What counts as “storage at the grow site,” can I store harvested cannabis in a separate locked area off-site?

For OMMP, the harvested cannabis storage expectation is tied to the registered grow site, using locked, secured space separate from general access. Storing harvested product somewhere else can break compliance, so align storage location with the registered address and locked storage requirement.

If I’m a designated grower and the patient lives elsewhere, whose home can be the OMMP grow site?

Either can work, as long as the grow site address is the one registered with OHA. Your designated grower’s controlled property can be the registered address, but it must be the address you submitted and received approval for, and you must have legal authorization to use the property.

How do I prove I have permission to use a rented property for an OMMP grow site?

OHA can require documentation that you have legal authorization, written approval is the safest option. Do not rely on a verbal agreement, and keep the paperwork accessible in case you need to show it during registration review or an inspection.

What happens if my grow is within 1,000 feet of a school, but the distance is close and I measured from the wrong point?

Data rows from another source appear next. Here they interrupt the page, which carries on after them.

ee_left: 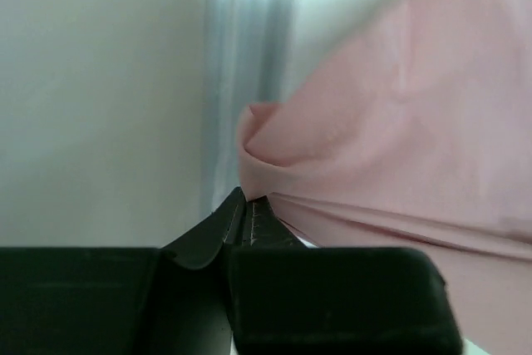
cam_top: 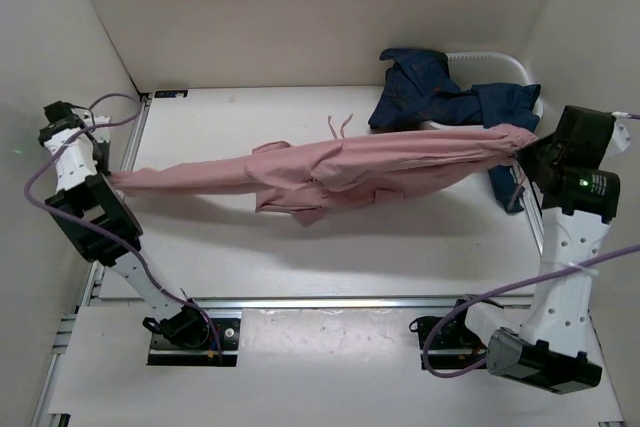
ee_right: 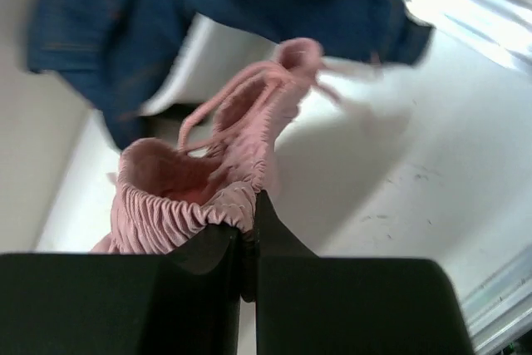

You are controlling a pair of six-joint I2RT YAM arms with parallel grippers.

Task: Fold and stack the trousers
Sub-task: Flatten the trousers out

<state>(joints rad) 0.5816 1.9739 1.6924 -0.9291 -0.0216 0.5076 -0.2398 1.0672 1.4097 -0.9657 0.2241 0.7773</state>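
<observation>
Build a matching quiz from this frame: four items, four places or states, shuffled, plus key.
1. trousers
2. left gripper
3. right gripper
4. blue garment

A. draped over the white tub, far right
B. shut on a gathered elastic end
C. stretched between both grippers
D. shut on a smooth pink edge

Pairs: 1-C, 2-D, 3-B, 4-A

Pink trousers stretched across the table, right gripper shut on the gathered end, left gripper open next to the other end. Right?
No: the left gripper is not open. The left wrist view shows its jaws shut on the fabric of the trousers. The rest holds: right gripper shut on the gathered end, trousers stretched across the table.
</observation>
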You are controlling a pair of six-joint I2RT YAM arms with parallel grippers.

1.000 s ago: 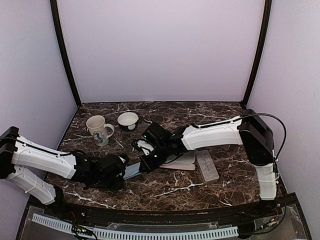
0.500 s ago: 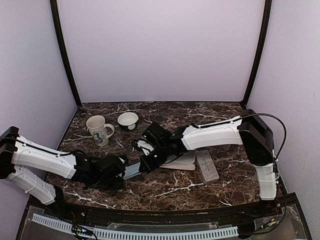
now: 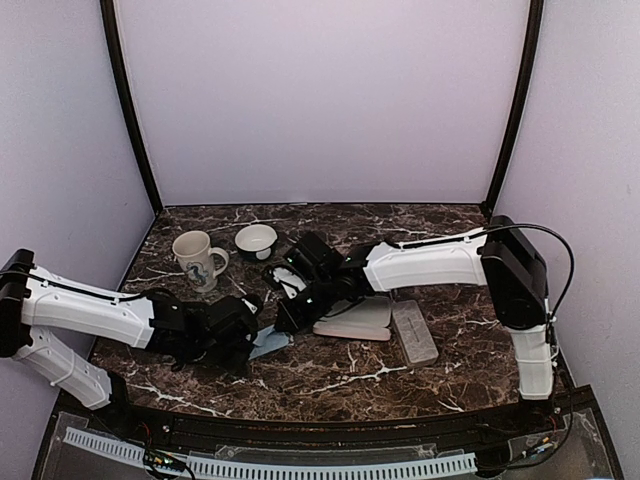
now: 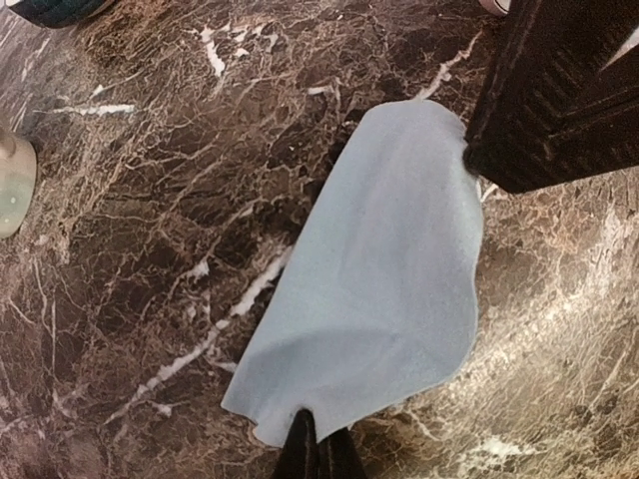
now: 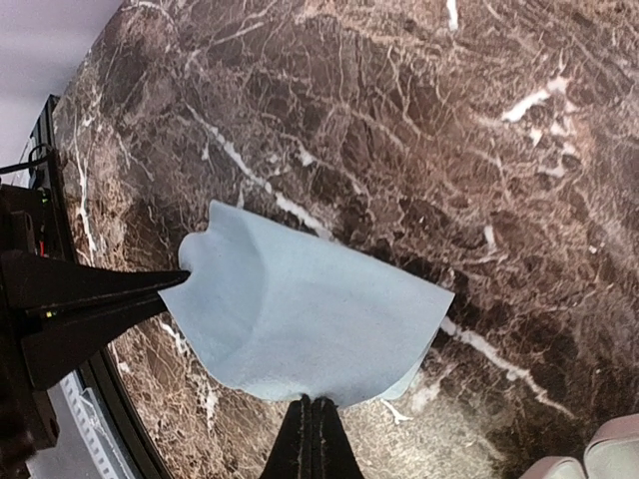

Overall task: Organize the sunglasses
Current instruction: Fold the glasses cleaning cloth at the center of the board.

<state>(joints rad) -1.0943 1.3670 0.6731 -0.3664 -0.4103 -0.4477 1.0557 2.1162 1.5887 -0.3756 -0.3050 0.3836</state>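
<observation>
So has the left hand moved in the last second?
Yes. In the top view the left hand, shut on the cloth, has shifted slightly right, further past the mug.

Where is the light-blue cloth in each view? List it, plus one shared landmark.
Top external: light-blue cloth low, left of centre.
Left wrist: centre, stretching from the bottom edge to the upper right.
Right wrist: lower centre-left.
Shared landmark: the dark marble table beneath it.

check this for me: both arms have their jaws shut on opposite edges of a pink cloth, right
No: the cloth is light blue, not pink, as the left wrist view shows. The left arm and right arm do have their jaws shut on opposite edges of it.
</observation>
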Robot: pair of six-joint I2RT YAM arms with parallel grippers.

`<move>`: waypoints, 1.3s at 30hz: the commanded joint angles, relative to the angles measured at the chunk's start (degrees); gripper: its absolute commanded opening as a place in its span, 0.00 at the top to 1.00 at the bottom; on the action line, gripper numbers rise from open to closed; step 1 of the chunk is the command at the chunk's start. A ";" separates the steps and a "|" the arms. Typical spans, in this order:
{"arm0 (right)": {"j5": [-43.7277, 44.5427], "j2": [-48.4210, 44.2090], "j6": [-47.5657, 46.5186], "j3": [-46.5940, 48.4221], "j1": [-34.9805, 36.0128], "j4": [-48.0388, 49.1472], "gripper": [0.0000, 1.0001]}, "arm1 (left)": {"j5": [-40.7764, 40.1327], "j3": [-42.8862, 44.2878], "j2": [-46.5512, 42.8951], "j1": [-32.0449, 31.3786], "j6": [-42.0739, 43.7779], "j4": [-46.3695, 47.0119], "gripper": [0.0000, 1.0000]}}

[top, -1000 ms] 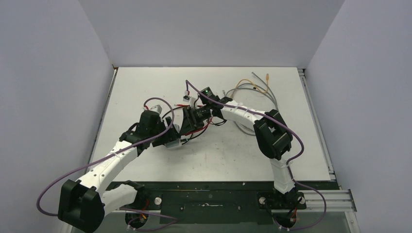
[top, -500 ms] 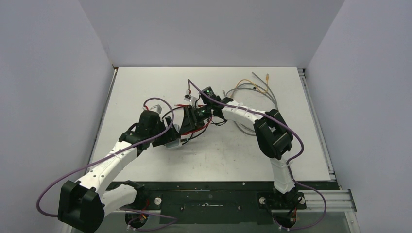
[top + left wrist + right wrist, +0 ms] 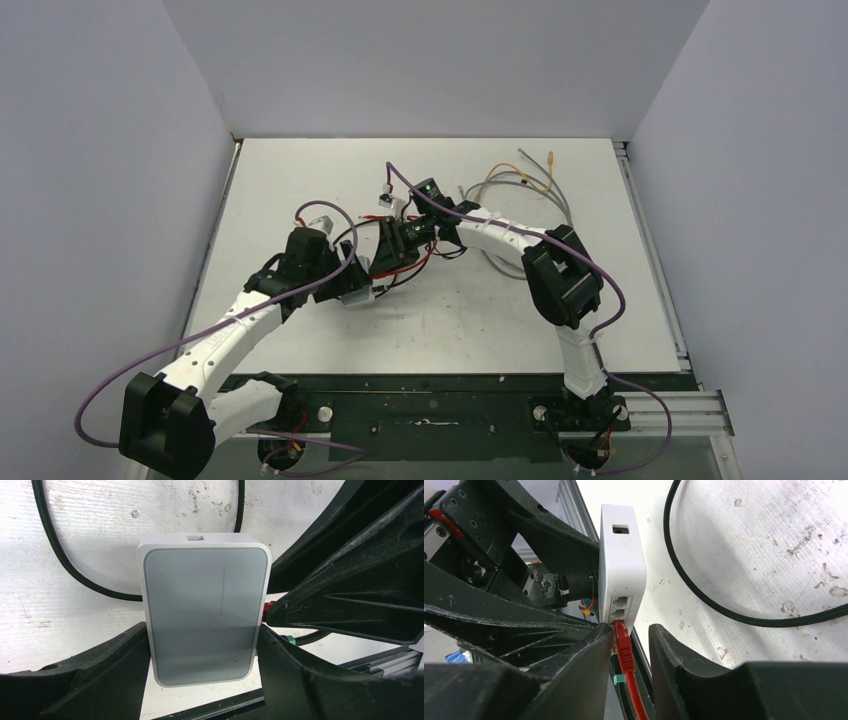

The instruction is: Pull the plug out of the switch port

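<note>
The switch (image 3: 205, 615), a pale grey-blue box with rounded corners, lies on the white table between my left gripper's (image 3: 202, 647) fingers, which press on both its long sides. In the top view it is mostly hidden under the two grippers (image 3: 356, 290). In the right wrist view the switch (image 3: 622, 565) shows its sockets, with the red plug (image 3: 624, 647) seated in the lowest one. My right gripper (image 3: 631, 642) straddles the plug. Its left finger (image 3: 589, 652) touches the plug and its right finger (image 3: 674, 655) stands a small gap away.
A black cable (image 3: 704, 595) loops on the table beside the switch and also shows in the left wrist view (image 3: 65, 560). Grey and orange cables (image 3: 520, 180) lie at the back right. The red cable (image 3: 425, 262) trails under the right wrist. A black rail (image 3: 450, 385) borders the near edge.
My right wrist has shifted very slightly to the right. The left arm and the switch have not visibly moved.
</note>
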 commanded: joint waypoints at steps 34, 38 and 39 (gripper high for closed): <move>1.58 -3.56 -6.82 0.87 -0.64 -5.27 0.95 | -2.59 0.41 -2.66 1.73 -0.63 0.01 1.00; 1.59 -4.13 -7.46 0.79 -1.12 -5.92 0.95 | -3.13 0.51 -2.48 2.15 -0.31 -0.79 1.00; 1.58 -4.21 -7.54 0.79 -1.27 -6.16 0.95 | -3.33 0.59 -2.46 2.22 -0.22 -0.98 1.00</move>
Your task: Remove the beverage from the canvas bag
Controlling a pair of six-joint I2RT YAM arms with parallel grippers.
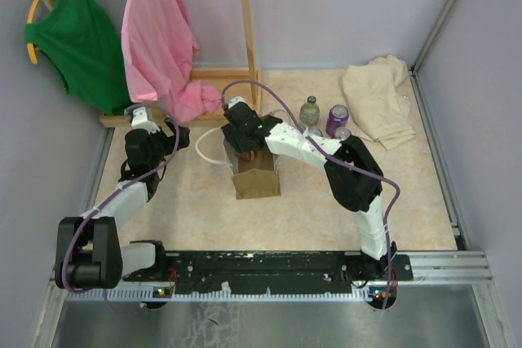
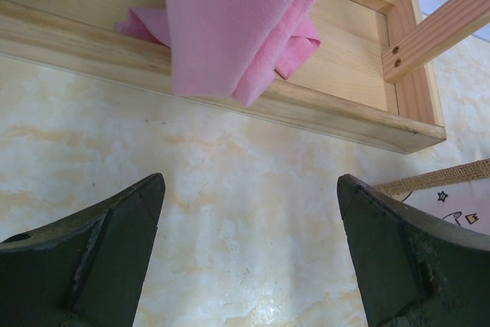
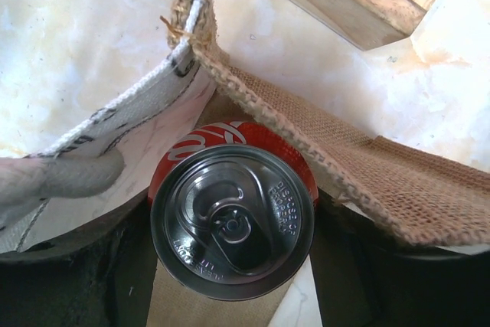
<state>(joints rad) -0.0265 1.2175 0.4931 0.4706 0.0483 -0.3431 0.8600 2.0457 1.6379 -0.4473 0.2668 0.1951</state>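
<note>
The red drink can with a silver top (image 3: 232, 220) stands straight up in the mouth of the small tan-brown canvas bag (image 3: 360, 178). Its long side runs up and down. Its top, with the pull tab, faces up at the right wrist camera. The right gripper (image 1: 247, 146) comes at the bag from above. Its two dark fingers (image 3: 383, 281) press on the left and right sides of the can, closed on it. The bag's rough woven edge touches the can at the back right, and the white cloth inside lies close on the left.

The left gripper (image 2: 250, 185) hangs over bare table, jaws spread wide, with nothing between them.

The bag stands near the middle of the cream marble-look table (image 1: 196, 209). A wooden rack base (image 1: 224, 73) lies just behind it. A glass bottle (image 1: 309, 112) and a purple can (image 1: 337, 118) stand near its back right, with a beige cloth (image 1: 377, 99) past them in the corner. There is open table in front of the bag and on both sides.

Grey walls close in the table. A pink shirt (image 1: 159, 46) and a green shirt (image 1: 77, 46) hang at the back left.
</note>
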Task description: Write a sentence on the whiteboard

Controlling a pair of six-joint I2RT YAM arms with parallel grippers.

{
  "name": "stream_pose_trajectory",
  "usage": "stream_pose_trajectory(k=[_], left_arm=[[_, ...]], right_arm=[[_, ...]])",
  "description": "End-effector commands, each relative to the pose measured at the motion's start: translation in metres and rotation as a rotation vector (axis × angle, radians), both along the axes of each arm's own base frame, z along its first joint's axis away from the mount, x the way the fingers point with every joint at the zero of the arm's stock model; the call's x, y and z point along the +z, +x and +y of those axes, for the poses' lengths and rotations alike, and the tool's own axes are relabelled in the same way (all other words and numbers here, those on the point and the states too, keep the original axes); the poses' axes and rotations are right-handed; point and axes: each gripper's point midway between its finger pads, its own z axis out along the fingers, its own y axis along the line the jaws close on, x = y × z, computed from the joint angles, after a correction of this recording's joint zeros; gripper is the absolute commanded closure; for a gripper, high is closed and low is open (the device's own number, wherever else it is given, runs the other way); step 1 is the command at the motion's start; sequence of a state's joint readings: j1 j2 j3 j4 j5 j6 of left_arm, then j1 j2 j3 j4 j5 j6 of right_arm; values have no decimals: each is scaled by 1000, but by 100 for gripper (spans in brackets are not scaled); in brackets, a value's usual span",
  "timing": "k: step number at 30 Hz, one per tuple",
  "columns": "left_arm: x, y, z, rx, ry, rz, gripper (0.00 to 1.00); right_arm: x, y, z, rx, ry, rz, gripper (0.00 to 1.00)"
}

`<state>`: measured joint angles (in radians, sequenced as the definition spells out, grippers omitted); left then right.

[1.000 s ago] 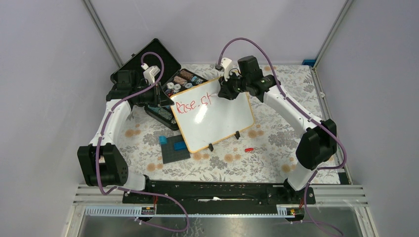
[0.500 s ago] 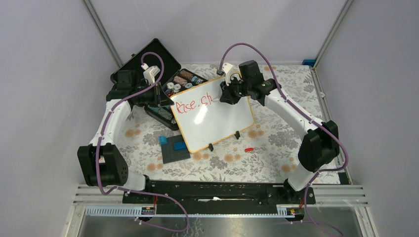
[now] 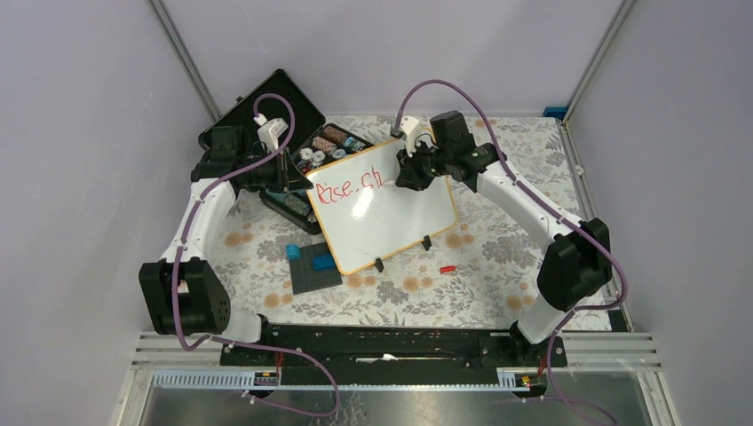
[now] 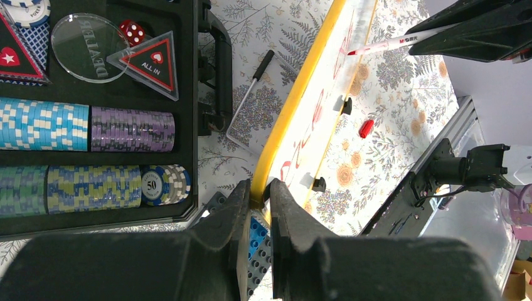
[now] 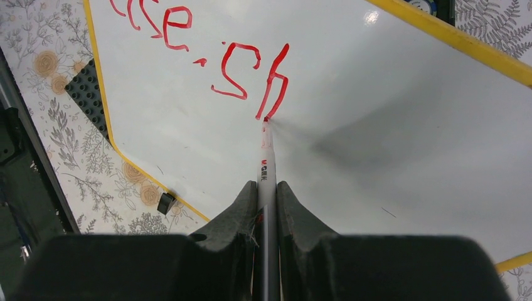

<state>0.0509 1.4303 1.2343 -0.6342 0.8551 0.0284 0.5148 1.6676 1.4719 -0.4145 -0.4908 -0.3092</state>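
Observation:
The whiteboard [image 3: 391, 213] with its tan frame stands tilted on two black feet mid-table. Red writing [image 3: 348, 189] along its top reads "Rise sh"; it shows close up in the right wrist view [image 5: 232, 69]. My right gripper [image 3: 410, 170] is shut on a white marker [image 5: 266, 163] whose red tip touches the board at the foot of the "h". My left gripper [image 3: 297, 185] is shut on the board's left frame edge [image 4: 276, 157], with the jaws [image 4: 259, 188] on either side of it. The marker also shows in the left wrist view [image 4: 392, 42].
An open black case [image 3: 266, 120] of poker chips [image 4: 81, 125] lies behind the board's left edge. A dark grey plate with blue blocks [image 3: 313, 264] sits front left. A red marker cap [image 3: 447, 267] lies front right of the board. A small black tool [image 4: 248, 97] lies beside the case.
The right gripper moved the marker rightward and down along the board, adding the "h" after the "s". The left arm and the board stayed still.

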Motion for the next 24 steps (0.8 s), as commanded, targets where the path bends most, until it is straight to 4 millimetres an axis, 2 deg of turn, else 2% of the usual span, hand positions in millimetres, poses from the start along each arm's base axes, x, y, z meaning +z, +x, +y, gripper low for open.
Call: stream_pose_trajectory(k=[1, 9, 24], left_arm=[[8, 4, -1, -11, 36, -70, 100], [8, 3, -1, -16, 39, -72, 100], [8, 1, -2, -20, 37, -73, 100]], right_arm=[[46, 1, 0, 3, 68, -72, 100], [54, 19, -5, -25, 86, -80, 100], [45, 21, -2, -17, 83, -57, 100]])
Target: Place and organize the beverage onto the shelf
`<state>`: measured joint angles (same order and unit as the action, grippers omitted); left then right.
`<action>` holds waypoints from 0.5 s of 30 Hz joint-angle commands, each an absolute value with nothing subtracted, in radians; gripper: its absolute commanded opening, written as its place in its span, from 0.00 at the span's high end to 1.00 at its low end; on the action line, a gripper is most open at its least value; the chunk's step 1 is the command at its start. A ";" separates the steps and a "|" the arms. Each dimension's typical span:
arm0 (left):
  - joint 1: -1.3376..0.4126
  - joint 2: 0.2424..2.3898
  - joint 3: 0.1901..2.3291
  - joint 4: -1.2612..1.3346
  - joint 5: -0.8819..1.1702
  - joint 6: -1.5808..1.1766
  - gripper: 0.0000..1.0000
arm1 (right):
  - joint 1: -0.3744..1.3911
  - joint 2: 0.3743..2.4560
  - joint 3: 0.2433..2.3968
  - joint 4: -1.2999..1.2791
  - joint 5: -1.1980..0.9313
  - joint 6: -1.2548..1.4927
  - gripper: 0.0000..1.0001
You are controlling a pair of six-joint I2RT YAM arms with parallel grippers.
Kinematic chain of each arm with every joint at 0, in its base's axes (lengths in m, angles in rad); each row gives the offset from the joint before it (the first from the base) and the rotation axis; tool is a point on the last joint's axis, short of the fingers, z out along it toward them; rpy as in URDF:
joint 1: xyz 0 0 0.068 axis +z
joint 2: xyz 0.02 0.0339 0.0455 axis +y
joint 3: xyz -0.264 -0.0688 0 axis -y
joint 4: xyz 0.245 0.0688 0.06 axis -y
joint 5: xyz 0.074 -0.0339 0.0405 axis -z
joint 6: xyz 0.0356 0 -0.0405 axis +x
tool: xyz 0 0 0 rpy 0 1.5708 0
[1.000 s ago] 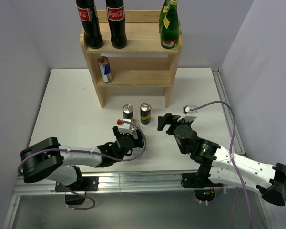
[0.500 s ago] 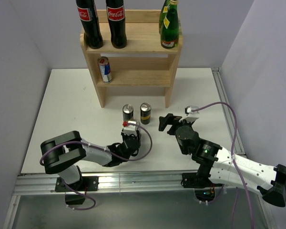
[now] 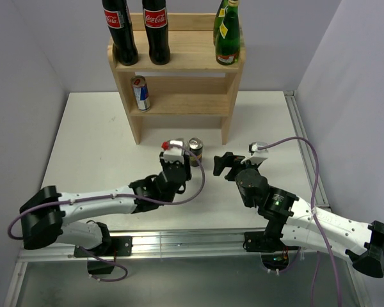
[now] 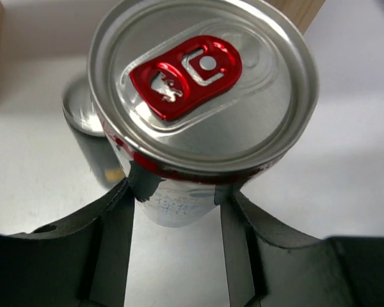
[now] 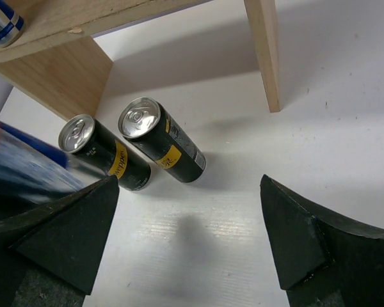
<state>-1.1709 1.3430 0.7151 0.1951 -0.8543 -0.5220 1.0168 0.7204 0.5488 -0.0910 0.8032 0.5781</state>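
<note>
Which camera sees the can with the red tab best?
Left wrist view: the can with the red tab fills it, clamped in the left gripper. In the top view that gripper mostly covers it; the right wrist shows only a blur.

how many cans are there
4: one can on the shelf's lower board, two black cans on the table, one red-tabbed can in the left gripper.

Your left arm (image 3: 96, 203) stretches forward and inward, with the jaws of the left gripper (image 4: 178, 208) clamped on the sides of a can (image 4: 201, 83). Your right arm (image 3: 294, 214) angles inward too, and the jaws of the right gripper (image 3: 221, 164) are spread wide.
</note>
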 commanded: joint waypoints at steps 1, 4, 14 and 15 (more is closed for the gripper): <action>-1.135 1.256 0.895 0.123 -0.899 -0.428 1.00 | 1.020 0.712 0.549 -0.060 0.828 0.572 0.02; -1.071 1.262 0.984 0.126 -0.865 -0.351 1.00 | 1.020 0.719 0.552 -0.048 0.822 0.571 0.02; -0.807 1.443 1.213 0.189 -0.678 -0.242 1.00 | 1.022 0.707 0.560 -0.052 0.833 0.555 0.02; -0.795 1.460 1.227 0.195 -0.669 -0.239 1.00 | 1.020 0.707 0.558 -0.055 0.834 0.557 0.02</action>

Measure from the property boundary, not from the grow structure, and confirm distances before you move forward. If you measured from structures or incorrectly assumed a midpoint, the site can be rejected, so re-check measurements using the correct reference points.

If I already have an OMMP registration and I change my vehicle, can that affect compliance?

Vehicle identification details should remain consistent with your operation plan, since identifiers can be part of what OHA expects you to describe accurately during the registration process. If your identifiers change materially, update your documentation approach rather than assuming it is irrelevant.

How can I tell quickly whether I’m on the OMMP path or the OLCC path if I’m providing cannabis to someone else?

Use the intent and end use as your guide. Patient-tied cultivation for a registered patient (including self, when applicable) is OMMP. Selling, supplying dispensaries, or operating at commercial scale is OLCC territory, and trying to cover commercial activity with OMMP registration is a frequent enforcement trigger.